Since the listing below shows pictures, leave them out and write out exactly the lines from the line with "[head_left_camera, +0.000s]" to the line with "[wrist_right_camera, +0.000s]", both included, and no others.

- Given data -
+ + +

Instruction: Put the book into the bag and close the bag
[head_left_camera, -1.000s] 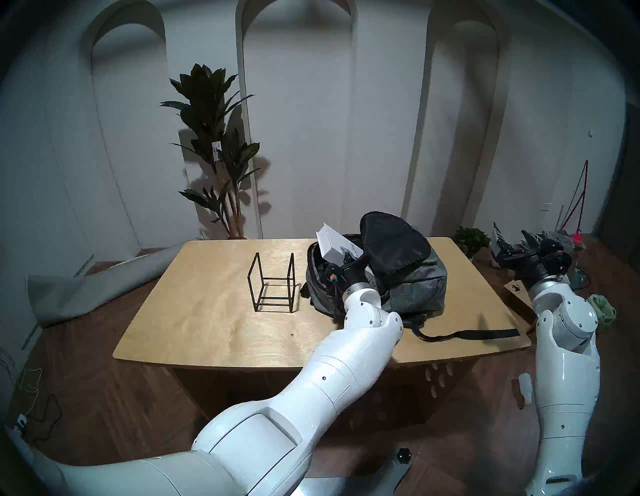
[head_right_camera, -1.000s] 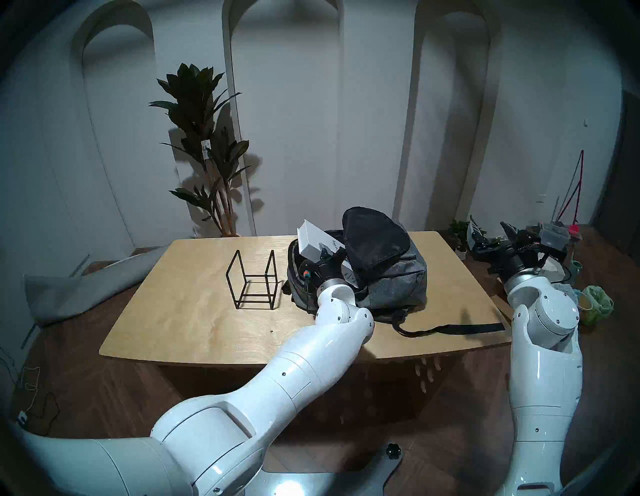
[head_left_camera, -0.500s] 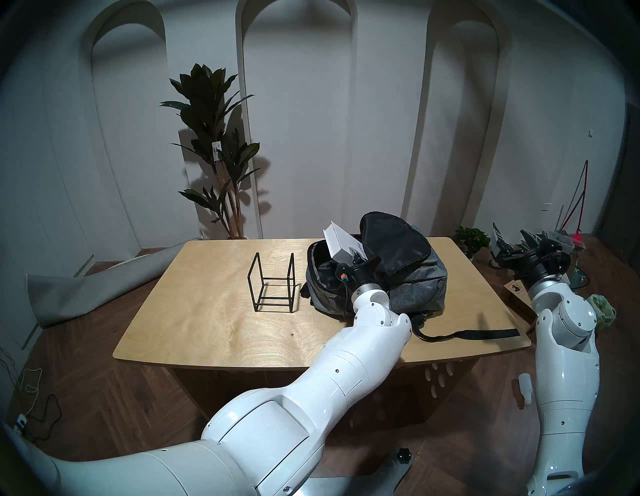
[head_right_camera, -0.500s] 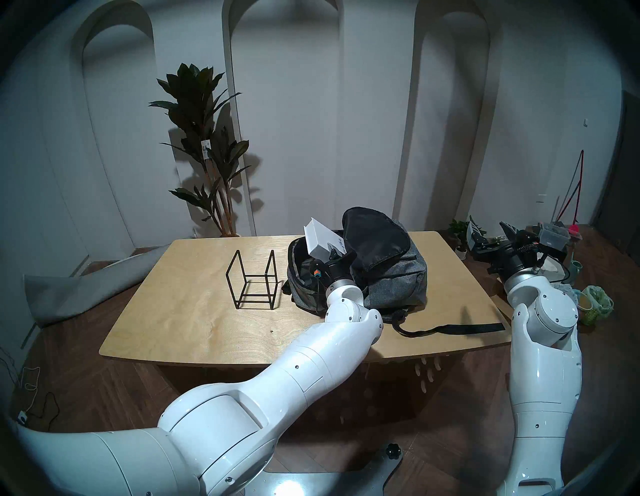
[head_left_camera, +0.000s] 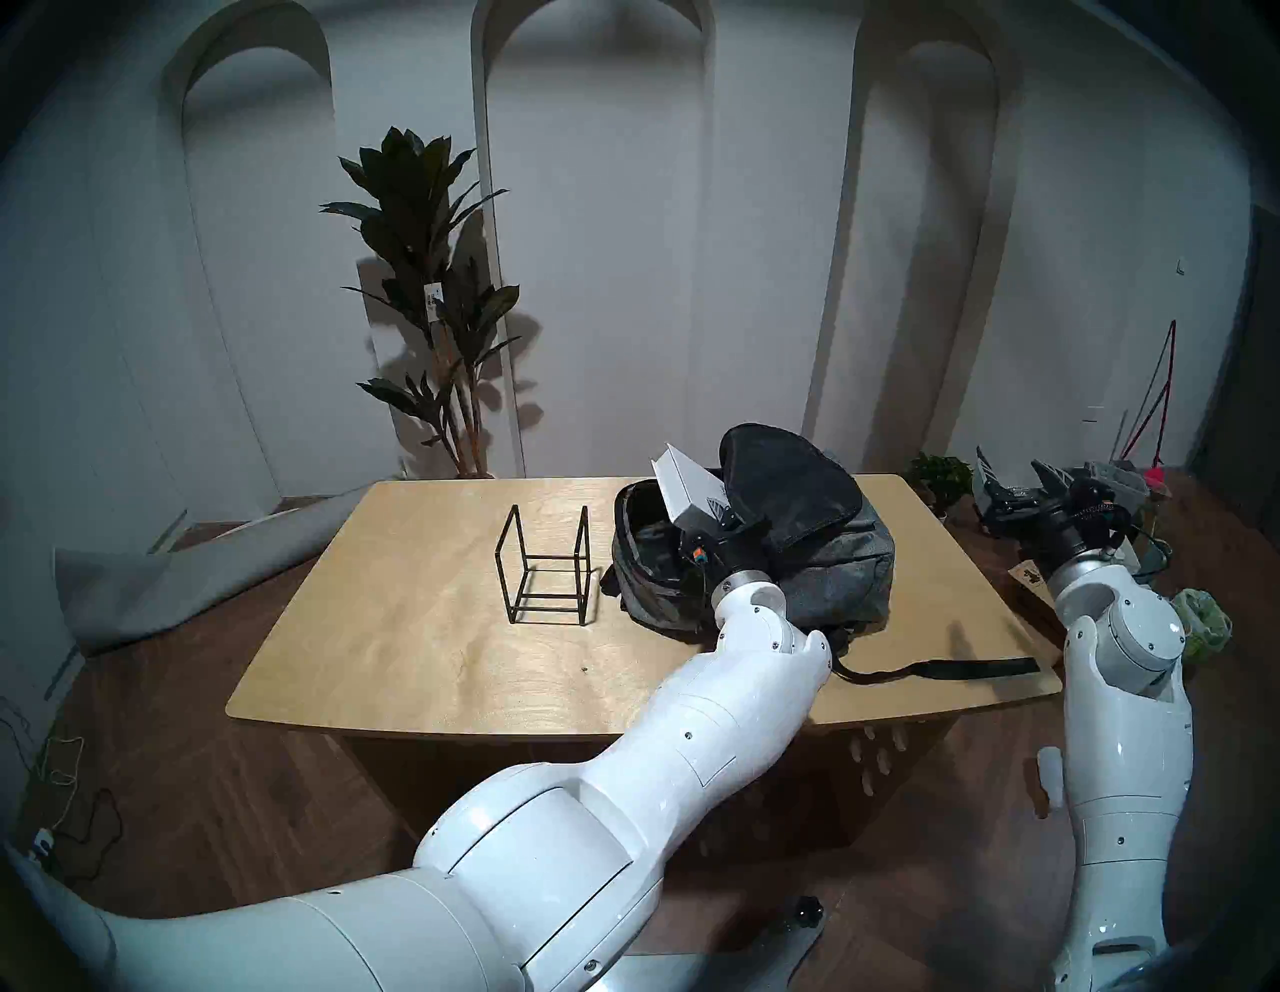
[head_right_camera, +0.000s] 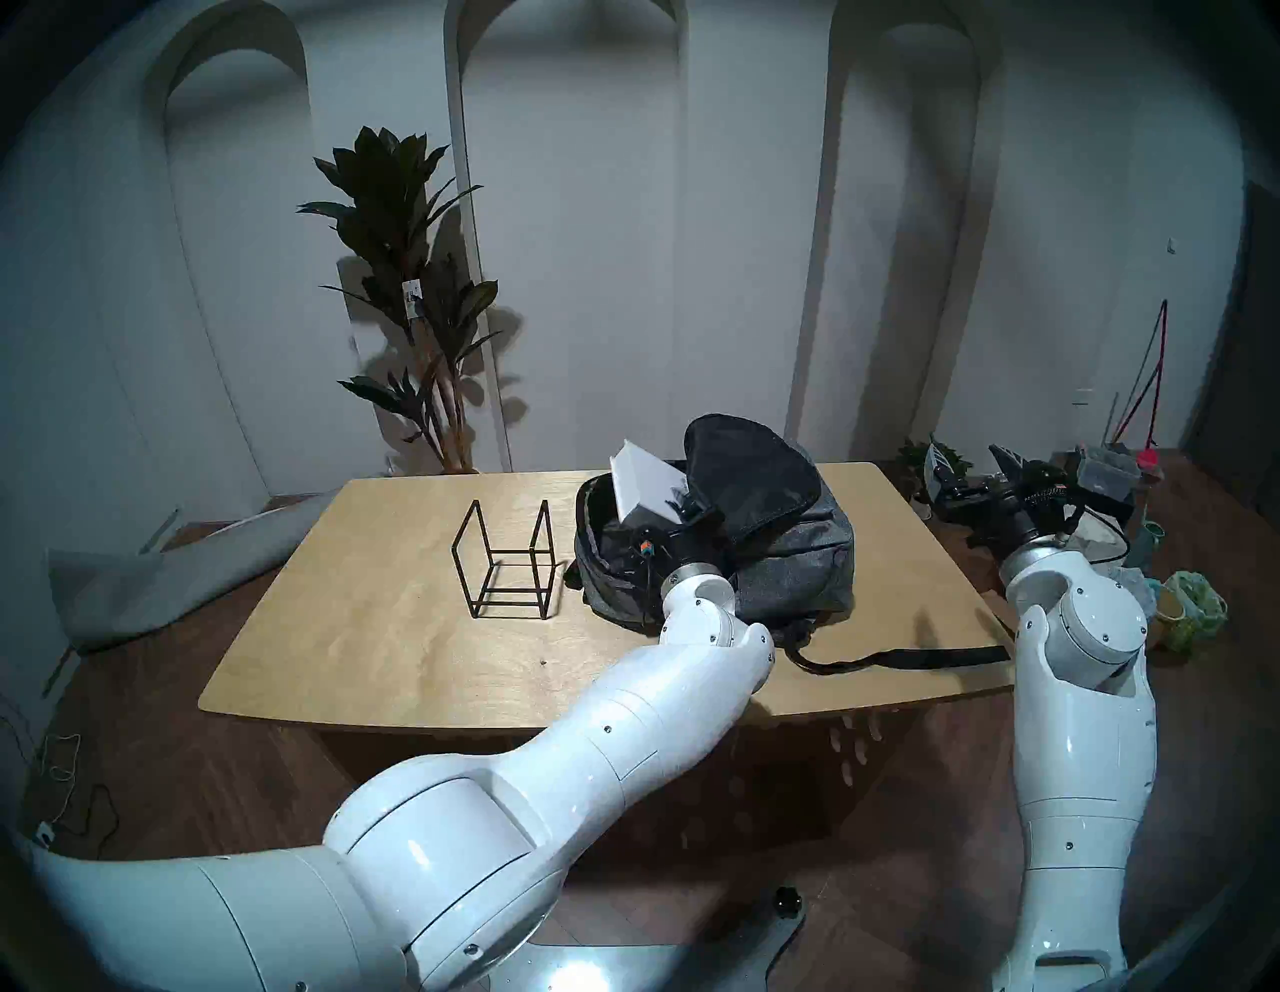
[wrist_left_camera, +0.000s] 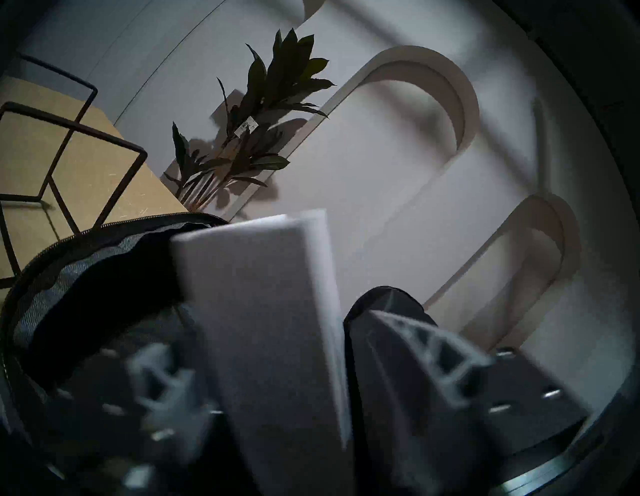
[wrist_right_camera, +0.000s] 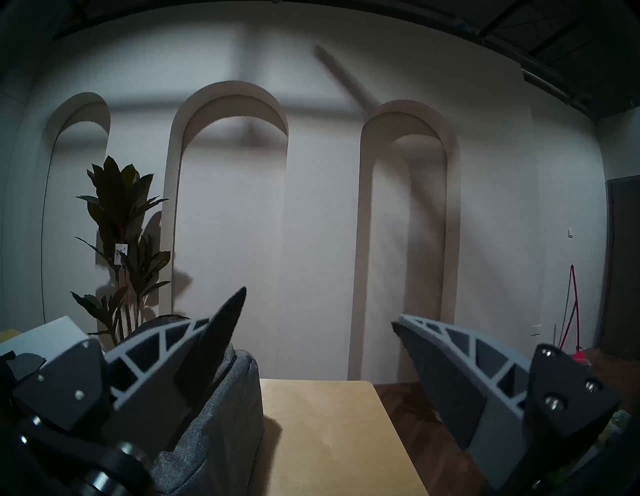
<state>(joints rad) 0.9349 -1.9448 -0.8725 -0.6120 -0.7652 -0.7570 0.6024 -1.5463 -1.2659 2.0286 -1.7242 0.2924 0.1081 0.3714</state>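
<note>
The grey bag (head_left_camera: 831, 575) (head_right_camera: 796, 568) lies on the table with its mouth wide and its black flap (head_left_camera: 783, 485) raised. The white book (head_left_camera: 682, 485) (head_right_camera: 644, 481) stands tilted in the mouth, its lower end inside and its top corner sticking out. My left gripper (head_left_camera: 713, 516) (head_right_camera: 682, 506) is at the book's lower end. In the blurred left wrist view the book (wrist_left_camera: 263, 311) sits between the two fingers (wrist_left_camera: 415, 346). Whether they still press on it does not show. My right gripper (head_left_camera: 1015, 474) (wrist_right_camera: 318, 308) hangs open and empty beyond the table's right edge, beside the bag (wrist_right_camera: 221, 398).
A black wire-frame stand (head_left_camera: 547, 568) sits mid-table, left of the bag. A black strap (head_left_camera: 956, 668) trails from the bag toward the table's (head_left_camera: 415, 658) front right corner. A tall plant (head_left_camera: 429, 298) stands behind the table. Clutter and a small plant (head_left_camera: 942, 478) lie on the floor at right.
My left arm has moved right with the book, pushing its lower end further into the bag under the flap. The right gripper has shifted slightly left.
</note>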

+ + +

- Problem solution -
[head_left_camera, +0.000s] 
[head_right_camera, +0.000s] 
[wrist_left_camera, +0.000s] 
[wrist_right_camera, +0.000s] 

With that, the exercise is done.